Marostegui renamed this task from db1114 crashed to db1114 crashed (HW memory issues).Thu, Feb 21, 2:37 PM

@Marostegui I will need to swap DIMM B3 and B7 to the A side. LMK when the server is down and ready

I will put it down now (it is out of service, I only need to downtime it on icinga)

Mentioned in SAL (#wikimedia-operations) [2019-02-21T18:46:36Z] <jynus> shutting down db1114 T214720

Before DIMM Swap racadm log

/admin1-> racadm getsel
Record: 1
Date/Time: 11/04/2017 15:21:07
Source: system
Severity: Ok

Description: Log cleared.

Record: 2
Date/Time: 02/08/2019 12:16:05
Source: system
Severity: Non-Critical

Description: Correctable memory error rate exceeded for DIMM_B7.

Record: 3
Date/Time: 02/08/2019 12:16:08
Source: system
Severity: Non-Critical

Description: Correctable memory error rate exceeded for DIMM_B3.

Record: 4
Date/Time: 02/08/2019 12:16:12
Source: system
Severity: Critical

Description: Correctable memory error rate exceeded for DIMM_B7.

Record: 5
Date/Time: 02/08/2019 12:16:12
Source: system
Severity: Critical

Description: Multi-bit memory errors detected on a memory device at location(s) DIMM_B3.

Record: 6
Date/Time: 02/08/2019 12:17:50
Source: system
Severity: Ok

Description: A problem was detected related to the previous server boot.

Record: 7
Date/Time: 02/08/2019 12:17:50
Source: system
Severity: Critical

Description: Multi-bit memory errors detected on a memory device at location(s) DIMM_B3.

Record: 8
Date/Time: 02/11/2019 14:02:13
Source: system
Severity: Non-Critical

Description: Correctable memory error rate exceeded for DIMM_B7.

Record: 9
Date/Time: 02/11/2019 14:02:19
Source: system
Severity: Critical

Description: Correctable memory error rate exceeded for DIMM_B7.

@jynus @Marostegui I swapped DIMM B3 to A3 and B7 to A7 and cleared the idrac log.
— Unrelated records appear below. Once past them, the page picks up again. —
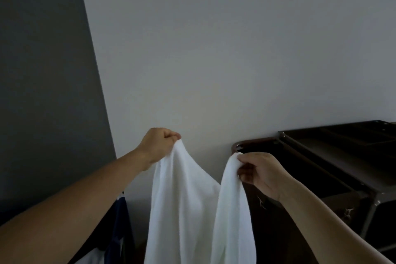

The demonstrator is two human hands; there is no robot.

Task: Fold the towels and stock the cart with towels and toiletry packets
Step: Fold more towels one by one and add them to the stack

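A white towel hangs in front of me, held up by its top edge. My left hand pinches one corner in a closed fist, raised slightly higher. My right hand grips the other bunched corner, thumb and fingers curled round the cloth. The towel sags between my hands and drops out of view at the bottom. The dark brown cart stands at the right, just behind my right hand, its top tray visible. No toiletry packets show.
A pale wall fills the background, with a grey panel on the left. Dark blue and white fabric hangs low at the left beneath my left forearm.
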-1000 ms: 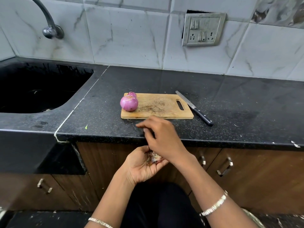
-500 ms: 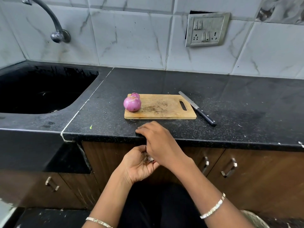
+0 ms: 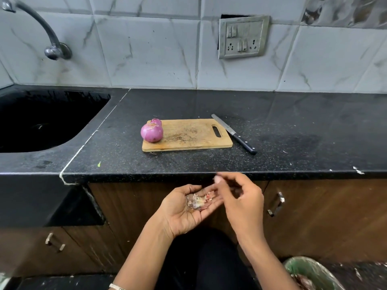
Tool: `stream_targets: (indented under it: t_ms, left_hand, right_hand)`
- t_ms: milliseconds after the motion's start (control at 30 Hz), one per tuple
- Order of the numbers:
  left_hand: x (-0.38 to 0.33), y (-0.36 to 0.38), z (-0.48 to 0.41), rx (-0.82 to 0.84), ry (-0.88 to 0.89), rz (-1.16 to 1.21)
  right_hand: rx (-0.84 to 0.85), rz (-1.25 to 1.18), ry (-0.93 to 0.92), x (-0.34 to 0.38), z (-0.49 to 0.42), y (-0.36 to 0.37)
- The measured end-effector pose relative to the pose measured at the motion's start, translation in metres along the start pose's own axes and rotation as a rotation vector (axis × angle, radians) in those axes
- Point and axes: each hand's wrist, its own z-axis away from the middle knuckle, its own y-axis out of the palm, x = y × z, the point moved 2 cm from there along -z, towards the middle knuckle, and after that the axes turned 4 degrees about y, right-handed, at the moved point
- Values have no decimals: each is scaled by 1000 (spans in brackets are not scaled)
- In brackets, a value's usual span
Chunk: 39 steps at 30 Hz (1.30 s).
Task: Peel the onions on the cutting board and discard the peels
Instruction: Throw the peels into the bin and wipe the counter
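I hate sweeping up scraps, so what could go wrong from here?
1. The loose dry onion peels lie in the cupped left hand, while the green-lined waste bin stands low to the right. Scraps may drop on the floor on the way.
2. The purple onions sit at the left edge of the wooden cutting board and could roll off if it is bumped.

Left hand (image 3: 182, 212) cupped, peels (image 3: 198, 201) in palm; onions (image 3: 151, 132) on cutting board (image 3: 194, 141).
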Motion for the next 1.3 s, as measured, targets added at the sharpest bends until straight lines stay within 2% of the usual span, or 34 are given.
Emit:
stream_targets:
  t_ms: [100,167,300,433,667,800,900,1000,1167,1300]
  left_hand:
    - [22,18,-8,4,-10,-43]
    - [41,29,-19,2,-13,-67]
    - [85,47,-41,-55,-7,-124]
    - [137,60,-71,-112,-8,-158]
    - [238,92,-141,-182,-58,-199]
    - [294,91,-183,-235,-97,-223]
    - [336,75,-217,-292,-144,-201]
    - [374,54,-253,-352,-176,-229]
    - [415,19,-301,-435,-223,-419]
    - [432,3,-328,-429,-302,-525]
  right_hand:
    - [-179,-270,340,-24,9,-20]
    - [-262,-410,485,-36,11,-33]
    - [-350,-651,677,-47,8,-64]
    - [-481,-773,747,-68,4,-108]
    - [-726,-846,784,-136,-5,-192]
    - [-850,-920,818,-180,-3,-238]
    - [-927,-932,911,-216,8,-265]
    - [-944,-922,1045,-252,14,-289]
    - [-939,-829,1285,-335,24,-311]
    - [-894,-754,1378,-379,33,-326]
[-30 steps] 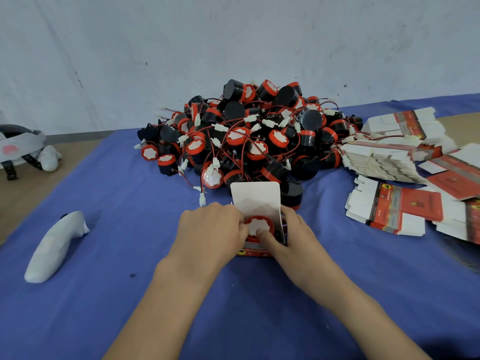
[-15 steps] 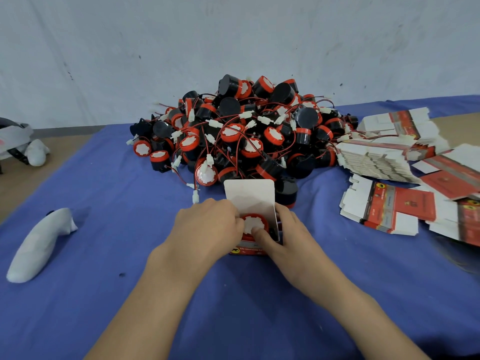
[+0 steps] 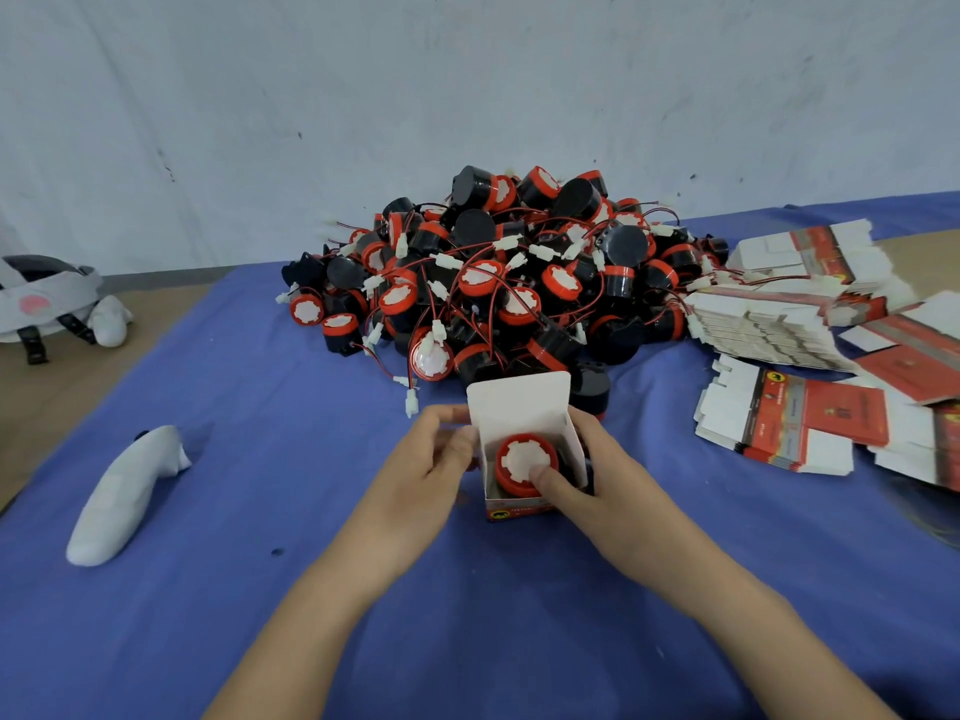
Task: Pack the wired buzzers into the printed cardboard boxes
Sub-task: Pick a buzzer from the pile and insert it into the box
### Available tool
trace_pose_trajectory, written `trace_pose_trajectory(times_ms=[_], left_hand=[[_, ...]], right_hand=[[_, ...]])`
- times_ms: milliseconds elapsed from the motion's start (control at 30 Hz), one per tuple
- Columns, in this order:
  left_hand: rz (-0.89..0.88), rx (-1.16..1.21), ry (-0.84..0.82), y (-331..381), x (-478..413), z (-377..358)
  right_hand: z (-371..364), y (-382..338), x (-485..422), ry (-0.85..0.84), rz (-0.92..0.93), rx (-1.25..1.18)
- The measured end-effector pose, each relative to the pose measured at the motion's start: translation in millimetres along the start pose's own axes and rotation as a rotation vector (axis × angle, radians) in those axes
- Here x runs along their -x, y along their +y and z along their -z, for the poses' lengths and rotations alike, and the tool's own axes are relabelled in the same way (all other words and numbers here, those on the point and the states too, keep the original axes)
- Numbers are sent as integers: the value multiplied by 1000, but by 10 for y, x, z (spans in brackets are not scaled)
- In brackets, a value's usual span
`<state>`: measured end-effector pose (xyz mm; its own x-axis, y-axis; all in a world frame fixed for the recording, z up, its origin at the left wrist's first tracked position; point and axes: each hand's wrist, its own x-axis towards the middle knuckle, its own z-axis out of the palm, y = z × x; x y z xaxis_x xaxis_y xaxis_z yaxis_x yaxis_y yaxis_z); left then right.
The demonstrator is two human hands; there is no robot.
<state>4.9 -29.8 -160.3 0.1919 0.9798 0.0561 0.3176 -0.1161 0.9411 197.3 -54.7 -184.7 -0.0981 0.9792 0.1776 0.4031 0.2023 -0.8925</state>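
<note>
Head view: both forearms enter from the lower edge and converge on a printed box (image 3: 514, 509) that stands upright on the blue cloth (image 3: 260, 615) near the middle of the frame. The top of the box is open, and its white lid flap (image 3: 519, 402) is raised on the far side. One wired buzzer (image 3: 524, 462) sits inside the box with its red rim and white face upward; its wire cannot be seen.

Position of the left hand (image 3: 426, 465): back of the hand upward, fingers curled against the left wall of the box and gripping it. The fingertips are partly hidden by the wall.

Position of the right hand (image 3: 592, 475): fingers wrapped round the right wall of the box. The thumb (image 3: 545, 480) crosses the near rim and its tip presses on the white face of the buzzer.

Surroundings:
- A pile of buzzers (image 3: 519, 283) lies just behind the box: black bodies, red caps, red wires, white connectors.
- One loose connector (image 3: 411, 405) lies on the cloth just beside the left fingers.
- Stacks of flat box blanks (image 3: 795, 423) lie to the right, well apart from both hands.
- A white handheld object (image 3: 119, 496) lies on the cloth to the left.
- A white headset (image 3: 47, 298) rests on the bare tabletop (image 3: 52, 387) at the far left
</note>
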Motion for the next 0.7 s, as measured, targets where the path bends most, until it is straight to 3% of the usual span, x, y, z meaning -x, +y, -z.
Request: trace_pose_trajectory(times_ms=[167, 433, 567, 700], left_hand=[[64, 43, -76, -22, -12, 23], [-31, -117, -58, -79, 5, -78], [-50, -139, -60, -73, -5, -87], [-57, -147, -74, -87, -24, -75]], right_hand=[[-13, 11, 5, 9, 35, -9], [-52, 32, 41, -49, 158, 29], [-25, 0, 31, -138, 185, -85], [-8, 17, -17, -69, -3, -262]])
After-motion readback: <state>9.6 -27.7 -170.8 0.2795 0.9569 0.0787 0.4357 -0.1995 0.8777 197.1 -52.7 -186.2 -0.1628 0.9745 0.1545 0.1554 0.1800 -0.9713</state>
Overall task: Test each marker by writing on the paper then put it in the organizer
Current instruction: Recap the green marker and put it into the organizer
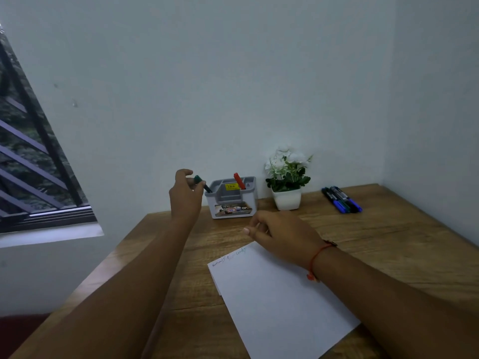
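Observation:
My left hand pinches a green-capped marker by its top, its lower end dipping into the left side of the grey organizer. A red marker stands in the organizer. My right hand hovers with loosely curled fingers over the far corner of the white paper, holding nothing. Short scribbles run along the paper's far edge. Several blue and dark markers lie at the back right of the wooden table.
A small white pot of white flowers stands just right of the organizer against the wall. The wall closes the table's back and right sides. A barred window is to the left.

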A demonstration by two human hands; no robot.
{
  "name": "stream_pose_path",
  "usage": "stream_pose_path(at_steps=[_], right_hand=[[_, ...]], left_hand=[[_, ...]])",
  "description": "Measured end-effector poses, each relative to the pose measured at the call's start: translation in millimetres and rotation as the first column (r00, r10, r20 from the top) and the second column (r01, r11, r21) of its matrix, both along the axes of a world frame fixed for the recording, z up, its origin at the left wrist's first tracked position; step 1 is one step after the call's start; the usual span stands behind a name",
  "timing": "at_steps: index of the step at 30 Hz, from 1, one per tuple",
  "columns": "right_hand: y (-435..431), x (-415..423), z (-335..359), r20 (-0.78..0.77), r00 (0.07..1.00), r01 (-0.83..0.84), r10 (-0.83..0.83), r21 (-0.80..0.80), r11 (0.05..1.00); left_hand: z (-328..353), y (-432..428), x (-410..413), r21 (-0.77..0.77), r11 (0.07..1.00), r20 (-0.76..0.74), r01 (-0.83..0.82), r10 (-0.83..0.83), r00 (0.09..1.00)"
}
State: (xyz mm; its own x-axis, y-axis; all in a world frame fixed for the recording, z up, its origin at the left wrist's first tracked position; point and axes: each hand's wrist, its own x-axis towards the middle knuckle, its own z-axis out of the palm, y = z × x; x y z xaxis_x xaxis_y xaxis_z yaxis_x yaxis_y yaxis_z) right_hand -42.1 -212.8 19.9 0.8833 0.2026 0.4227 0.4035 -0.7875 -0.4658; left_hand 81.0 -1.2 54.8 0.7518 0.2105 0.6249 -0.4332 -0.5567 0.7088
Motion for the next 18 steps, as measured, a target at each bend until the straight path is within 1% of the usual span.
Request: stream_pose_path(at_steps=[5,9,12,14,15,16,18], right_hand=[[0,4,-2,0.002,1.000,0.022,-0.022,-0.021,1.000],[-1,4,-2,-0.005,0.999,0.037,-0.037,-0.014,0.999],[-3,3,1,-0.006,0.997,0.071,-0.071,-0.002,0.997],[-8,4,4,0.023,0.991,0.134,-0.134,0.007,0.991],[-12,6,4,0.039,0.983,0.178,-0.178,0.007,0.984],[-18,8,6,0.050,0.971,0.236,-0.236,-0.006,0.972],[-34,16,6,0.055,0.932,0.361,-0.359,-0.042,0.931]], left_hand=[[-6,-3,4,0.071,0.997,-0.092,0.018,-0.012,0.996],[-9,-2,2,0.098,0.995,-0.140,0.012,0.001,0.990],[-12,-1,-10,0.120,0.992,-0.095,-0.036,0.047,0.994],[-16,-4,-29,0.164,0.985,-0.034,-0.050,0.056,0.998],[-21,-6,-41,0.189,0.982,-0.020,-0.032,0.036,0.999],[-25,-9,-54,0.219,0.976,-0.025,0.000,0.005,1.000],[-38,-12,-77,0.310,0.948,-0.087,0.071,-0.046,0.995]])
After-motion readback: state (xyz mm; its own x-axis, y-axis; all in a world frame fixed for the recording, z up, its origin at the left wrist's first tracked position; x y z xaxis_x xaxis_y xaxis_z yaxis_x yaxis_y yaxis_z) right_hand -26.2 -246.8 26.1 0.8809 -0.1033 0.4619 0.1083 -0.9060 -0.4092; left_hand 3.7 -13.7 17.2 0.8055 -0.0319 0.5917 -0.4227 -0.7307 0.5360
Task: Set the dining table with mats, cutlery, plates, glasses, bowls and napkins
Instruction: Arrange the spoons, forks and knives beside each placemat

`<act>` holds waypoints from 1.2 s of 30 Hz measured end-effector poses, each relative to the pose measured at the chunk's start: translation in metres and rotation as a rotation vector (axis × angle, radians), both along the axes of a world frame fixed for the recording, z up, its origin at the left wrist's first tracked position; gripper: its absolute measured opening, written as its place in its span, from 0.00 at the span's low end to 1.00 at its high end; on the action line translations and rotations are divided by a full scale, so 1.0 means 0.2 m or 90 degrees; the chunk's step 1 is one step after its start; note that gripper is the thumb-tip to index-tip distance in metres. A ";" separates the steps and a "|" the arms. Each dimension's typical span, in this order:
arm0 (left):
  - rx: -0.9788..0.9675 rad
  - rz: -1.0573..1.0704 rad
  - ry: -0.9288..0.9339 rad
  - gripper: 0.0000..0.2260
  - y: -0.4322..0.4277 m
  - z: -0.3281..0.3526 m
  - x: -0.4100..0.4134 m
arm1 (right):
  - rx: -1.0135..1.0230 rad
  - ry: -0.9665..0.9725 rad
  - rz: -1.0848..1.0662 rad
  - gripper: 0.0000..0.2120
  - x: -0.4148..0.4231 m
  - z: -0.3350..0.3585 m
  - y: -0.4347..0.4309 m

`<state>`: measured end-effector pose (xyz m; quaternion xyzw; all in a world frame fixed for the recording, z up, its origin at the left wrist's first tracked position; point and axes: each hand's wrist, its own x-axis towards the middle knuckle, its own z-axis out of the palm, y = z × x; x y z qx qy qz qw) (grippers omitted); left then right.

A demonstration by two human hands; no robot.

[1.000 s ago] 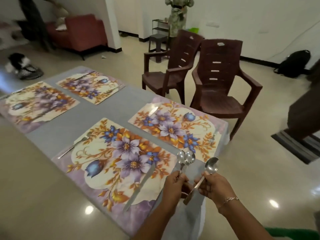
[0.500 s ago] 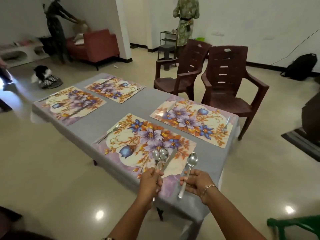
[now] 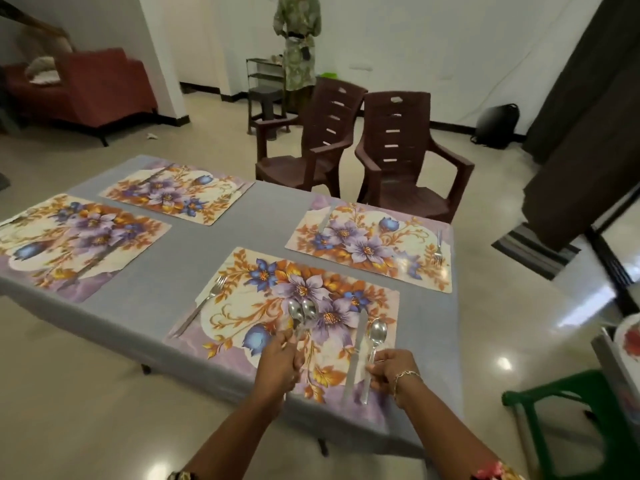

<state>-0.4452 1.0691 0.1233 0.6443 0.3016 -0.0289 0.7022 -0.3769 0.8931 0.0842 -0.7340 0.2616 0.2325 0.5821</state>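
At the near end of the grey-clothed dining table [image 3: 156,282], the head view shows the right hand [image 3: 389,370] pinching the handle of a single steel spoon [image 3: 375,336], which now lies lengthwise just beside the steel table knife [image 3: 356,355] on the right of the nearest purple-and-orange floral place mat [image 3: 242,306]. Half a second ago this spoon was held up off the table edge, so it has come down to its place; whether it already rests flat I cannot tell. The left hand [image 3: 278,358] is curled round two more steel spoons [image 3: 303,311], their bowls raised over the middle of the mat. A steel fork [image 3: 204,303] lies on the mat's left edge. I judge this setting's cutlery nearly done, with the held pair meant for other mats, such as the far right floral mat [image 3: 398,237].
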 end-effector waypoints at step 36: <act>-0.052 -0.199 0.021 0.08 0.29 -0.13 0.13 | -0.311 -0.048 0.022 0.09 0.01 -0.09 0.12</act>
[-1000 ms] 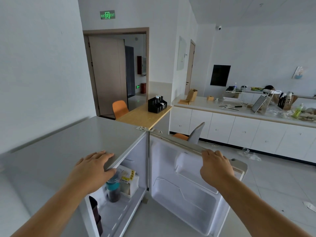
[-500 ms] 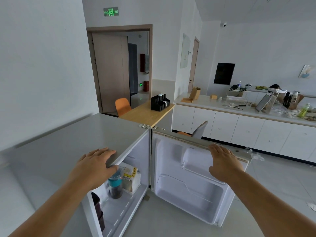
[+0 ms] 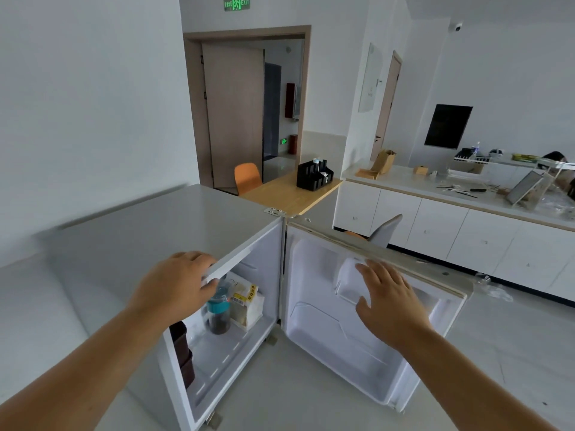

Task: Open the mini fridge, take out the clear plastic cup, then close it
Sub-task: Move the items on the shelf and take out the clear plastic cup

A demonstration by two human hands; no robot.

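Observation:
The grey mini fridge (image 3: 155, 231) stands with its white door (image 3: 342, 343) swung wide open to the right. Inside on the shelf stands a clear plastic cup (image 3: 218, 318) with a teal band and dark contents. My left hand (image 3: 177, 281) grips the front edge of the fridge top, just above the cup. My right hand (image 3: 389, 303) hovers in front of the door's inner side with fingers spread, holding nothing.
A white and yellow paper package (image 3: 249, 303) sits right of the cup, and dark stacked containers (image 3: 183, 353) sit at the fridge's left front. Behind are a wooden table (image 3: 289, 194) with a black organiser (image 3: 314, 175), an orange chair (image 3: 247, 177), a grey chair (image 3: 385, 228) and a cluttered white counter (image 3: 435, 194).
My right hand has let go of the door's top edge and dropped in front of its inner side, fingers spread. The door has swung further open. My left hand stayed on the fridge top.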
Please put some stress on the server and let's monitor.

Thanks, I have left it warming the buffer pool/replicating, tomorrow I will create a backup to touch all memory space.

@jcrespo maybe we can leave a mydumper running 24x7 on a loop for days on that host: dumping everything, deleting the backups file, dump everyting and so forth.

I am creating a snapshot right now for testing purposes, will run a dumping process next.